__How to complete this task__: Could you transcribe all of the data word for word?

__Data block__:
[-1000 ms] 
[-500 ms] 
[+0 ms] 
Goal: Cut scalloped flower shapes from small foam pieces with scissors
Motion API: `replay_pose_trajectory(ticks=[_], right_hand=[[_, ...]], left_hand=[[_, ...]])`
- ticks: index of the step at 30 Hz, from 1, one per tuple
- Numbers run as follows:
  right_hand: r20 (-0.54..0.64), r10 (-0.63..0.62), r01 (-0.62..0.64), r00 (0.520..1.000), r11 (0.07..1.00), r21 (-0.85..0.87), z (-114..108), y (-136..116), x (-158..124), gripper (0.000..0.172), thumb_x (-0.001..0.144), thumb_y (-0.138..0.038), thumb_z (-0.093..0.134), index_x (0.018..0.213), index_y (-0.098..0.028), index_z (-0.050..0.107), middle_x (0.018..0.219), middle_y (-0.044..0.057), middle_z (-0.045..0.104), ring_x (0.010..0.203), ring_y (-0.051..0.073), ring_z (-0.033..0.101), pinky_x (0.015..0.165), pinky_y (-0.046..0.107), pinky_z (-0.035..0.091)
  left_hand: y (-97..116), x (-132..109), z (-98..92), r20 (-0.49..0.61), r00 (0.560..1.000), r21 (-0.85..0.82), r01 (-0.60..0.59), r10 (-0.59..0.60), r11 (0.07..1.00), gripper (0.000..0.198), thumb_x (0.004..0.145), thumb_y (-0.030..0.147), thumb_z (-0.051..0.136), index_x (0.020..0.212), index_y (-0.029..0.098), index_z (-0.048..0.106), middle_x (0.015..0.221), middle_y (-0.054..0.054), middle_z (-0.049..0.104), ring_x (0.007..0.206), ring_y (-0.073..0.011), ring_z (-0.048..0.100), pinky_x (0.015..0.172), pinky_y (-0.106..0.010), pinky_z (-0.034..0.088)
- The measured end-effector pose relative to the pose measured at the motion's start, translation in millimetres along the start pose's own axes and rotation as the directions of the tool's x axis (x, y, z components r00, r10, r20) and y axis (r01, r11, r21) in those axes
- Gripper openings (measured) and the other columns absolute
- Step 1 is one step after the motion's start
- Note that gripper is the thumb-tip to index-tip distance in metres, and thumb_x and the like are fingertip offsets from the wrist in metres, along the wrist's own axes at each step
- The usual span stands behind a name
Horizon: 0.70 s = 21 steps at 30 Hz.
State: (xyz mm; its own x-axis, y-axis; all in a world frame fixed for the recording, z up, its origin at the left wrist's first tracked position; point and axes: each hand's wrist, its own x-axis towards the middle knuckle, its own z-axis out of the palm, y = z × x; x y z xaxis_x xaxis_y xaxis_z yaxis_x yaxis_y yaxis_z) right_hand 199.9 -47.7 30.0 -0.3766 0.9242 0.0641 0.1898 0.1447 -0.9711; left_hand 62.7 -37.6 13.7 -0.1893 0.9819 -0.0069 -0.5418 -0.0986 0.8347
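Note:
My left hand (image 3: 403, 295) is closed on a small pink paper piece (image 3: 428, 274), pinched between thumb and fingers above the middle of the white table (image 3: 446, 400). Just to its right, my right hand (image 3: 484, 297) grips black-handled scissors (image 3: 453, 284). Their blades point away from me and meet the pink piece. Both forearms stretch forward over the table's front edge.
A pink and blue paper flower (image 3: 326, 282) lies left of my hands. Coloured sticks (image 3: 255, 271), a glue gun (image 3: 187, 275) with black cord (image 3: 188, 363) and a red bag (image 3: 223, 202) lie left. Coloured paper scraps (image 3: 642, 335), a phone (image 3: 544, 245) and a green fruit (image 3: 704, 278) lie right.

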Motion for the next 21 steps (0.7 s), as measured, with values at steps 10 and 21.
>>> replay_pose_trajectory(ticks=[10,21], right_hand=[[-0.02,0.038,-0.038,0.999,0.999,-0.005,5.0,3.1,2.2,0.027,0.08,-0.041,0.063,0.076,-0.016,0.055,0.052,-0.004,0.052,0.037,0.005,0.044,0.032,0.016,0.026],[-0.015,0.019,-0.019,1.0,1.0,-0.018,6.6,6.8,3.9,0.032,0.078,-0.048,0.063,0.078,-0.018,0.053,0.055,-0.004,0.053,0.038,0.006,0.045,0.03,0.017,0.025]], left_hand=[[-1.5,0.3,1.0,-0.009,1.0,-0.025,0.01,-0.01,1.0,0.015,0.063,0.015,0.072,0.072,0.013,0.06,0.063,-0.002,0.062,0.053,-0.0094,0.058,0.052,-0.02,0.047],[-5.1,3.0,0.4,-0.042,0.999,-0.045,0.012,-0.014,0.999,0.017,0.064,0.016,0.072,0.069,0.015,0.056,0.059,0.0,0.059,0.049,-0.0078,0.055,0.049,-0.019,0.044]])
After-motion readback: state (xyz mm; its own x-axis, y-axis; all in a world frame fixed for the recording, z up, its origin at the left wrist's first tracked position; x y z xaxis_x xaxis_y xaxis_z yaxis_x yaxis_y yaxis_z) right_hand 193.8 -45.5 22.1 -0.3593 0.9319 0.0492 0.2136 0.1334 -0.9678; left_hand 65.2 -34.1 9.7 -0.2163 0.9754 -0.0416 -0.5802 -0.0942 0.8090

__Solution to the problem__:
[-1000 ms] 
[-500 ms] 
[+0 ms] 
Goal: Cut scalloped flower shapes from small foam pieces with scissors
Motion API: `replay_pose_trajectory(ticks=[_], right_hand=[[_, ...]], left_hand=[[_, ...]])`
- ticks: index of the step at 30 Hz, from 1, one per tuple
- Numbers run as follows:
  right_hand: r20 (-0.54..0.64), r10 (-0.63..0.62), r01 (-0.62..0.64), r00 (0.520..1.000), r11 (0.07..1.00), r21 (-0.85..0.87), z (-114..108), y (-136..116), x (-158..124), gripper (0.000..0.172), thumb_x (-0.001..0.144), thumb_y (-0.138..0.038), thumb_z (-0.093..0.134), index_x (0.018..0.213), index_y (-0.098..0.028), index_z (-0.050..0.107), middle_x (0.018..0.219), middle_y (-0.044..0.057), middle_z (-0.045..0.104), ring_x (0.010..0.203), ring_y (-0.051..0.073), ring_z (-0.033..0.101), pinky_x (0.015..0.165), pinky_y (-0.046..0.107), pinky_z (-0.035..0.091)
  left_hand: y (-97..116), x (-132..109), z (-98..92), r20 (-0.49..0.61), r00 (0.560..1.000), r21 (-0.85..0.82), r01 (-0.60..0.59), r10 (-0.59..0.60), r11 (0.07..1.00), gripper (0.000..0.198), thumb_x (0.004..0.145), thumb_y (-0.030..0.147), thumb_z (-0.051..0.136), index_x (0.020..0.212), index_y (-0.029..0.098), index_z (-0.048..0.106), middle_x (0.015..0.221), middle_y (-0.054..0.054), middle_z (-0.049..0.104), ring_x (0.007..0.206), ring_y (-0.073..0.011), ring_z (-0.048..0.100), pinky_x (0.015..0.172), pinky_y (-0.106..0.010), pinky_z (-0.034..0.088)
- The measured end-effector pose relative to the pose measured at the motion's start, translation in millimetres along the start pose's own axes and rotation as the directions of the tool's x axis (x, y, z components r00, r10, r20) and y axis (r01, r11, r21) in those axes
- Gripper openings (measured) and the other columns absolute
- Step 1 is one step after the motion's start
- Note that gripper is the thumb-tip to index-tip distance in metres, and thumb_x and the like are fingertip offsets from the wrist in metres, along the wrist's own axes at each step
- The usual span stands behind a name
Horizon: 0.70 s = 21 steps at 30 Hz.
State: (xyz mm; its own x-axis, y-axis; all in a world frame fixed for the recording, z up, its origin at the left wrist's first tracked position; point and axes: each hand's wrist, its own x-axis towards the middle knuckle, its own z-axis out of the palm, y = z × x; x y z xaxis_x xaxis_y xaxis_z yaxis_x yaxis_y yaxis_z) right_hand 199.9 -47.7 30.0 -0.3766 0.9242 0.0641 0.1898 0.1447 -0.9711; left_hand 62.7 -37.6 13.7 -0.1893 0.9819 -0.0069 -0.5418 -0.0986 0.8347
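Note:
My left hand (image 3: 403, 295) is closed on a small pink paper piece (image 3: 428, 274), pinched between thumb and fingers above the middle of the white table (image 3: 446, 400). Just to its right, my right hand (image 3: 484, 297) grips black-handled scissors (image 3: 453, 284). Their blades point away from me and meet the pink piece. Both forearms stretch forward over the table's front edge.
A pink and blue paper flower (image 3: 326, 282) lies left of my hands. Coloured sticks (image 3: 255, 271), a glue gun (image 3: 187, 275) with black cord (image 3: 188, 363) and a red bag (image 3: 223, 202) lie left. Coloured paper scraps (image 3: 642, 335), a phone (image 3: 544, 245) and a green fruit (image 3: 704, 278) lie right.
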
Motion for the next 21 steps (0.7 s), as measured, with values at steps 10 and 21.
>>> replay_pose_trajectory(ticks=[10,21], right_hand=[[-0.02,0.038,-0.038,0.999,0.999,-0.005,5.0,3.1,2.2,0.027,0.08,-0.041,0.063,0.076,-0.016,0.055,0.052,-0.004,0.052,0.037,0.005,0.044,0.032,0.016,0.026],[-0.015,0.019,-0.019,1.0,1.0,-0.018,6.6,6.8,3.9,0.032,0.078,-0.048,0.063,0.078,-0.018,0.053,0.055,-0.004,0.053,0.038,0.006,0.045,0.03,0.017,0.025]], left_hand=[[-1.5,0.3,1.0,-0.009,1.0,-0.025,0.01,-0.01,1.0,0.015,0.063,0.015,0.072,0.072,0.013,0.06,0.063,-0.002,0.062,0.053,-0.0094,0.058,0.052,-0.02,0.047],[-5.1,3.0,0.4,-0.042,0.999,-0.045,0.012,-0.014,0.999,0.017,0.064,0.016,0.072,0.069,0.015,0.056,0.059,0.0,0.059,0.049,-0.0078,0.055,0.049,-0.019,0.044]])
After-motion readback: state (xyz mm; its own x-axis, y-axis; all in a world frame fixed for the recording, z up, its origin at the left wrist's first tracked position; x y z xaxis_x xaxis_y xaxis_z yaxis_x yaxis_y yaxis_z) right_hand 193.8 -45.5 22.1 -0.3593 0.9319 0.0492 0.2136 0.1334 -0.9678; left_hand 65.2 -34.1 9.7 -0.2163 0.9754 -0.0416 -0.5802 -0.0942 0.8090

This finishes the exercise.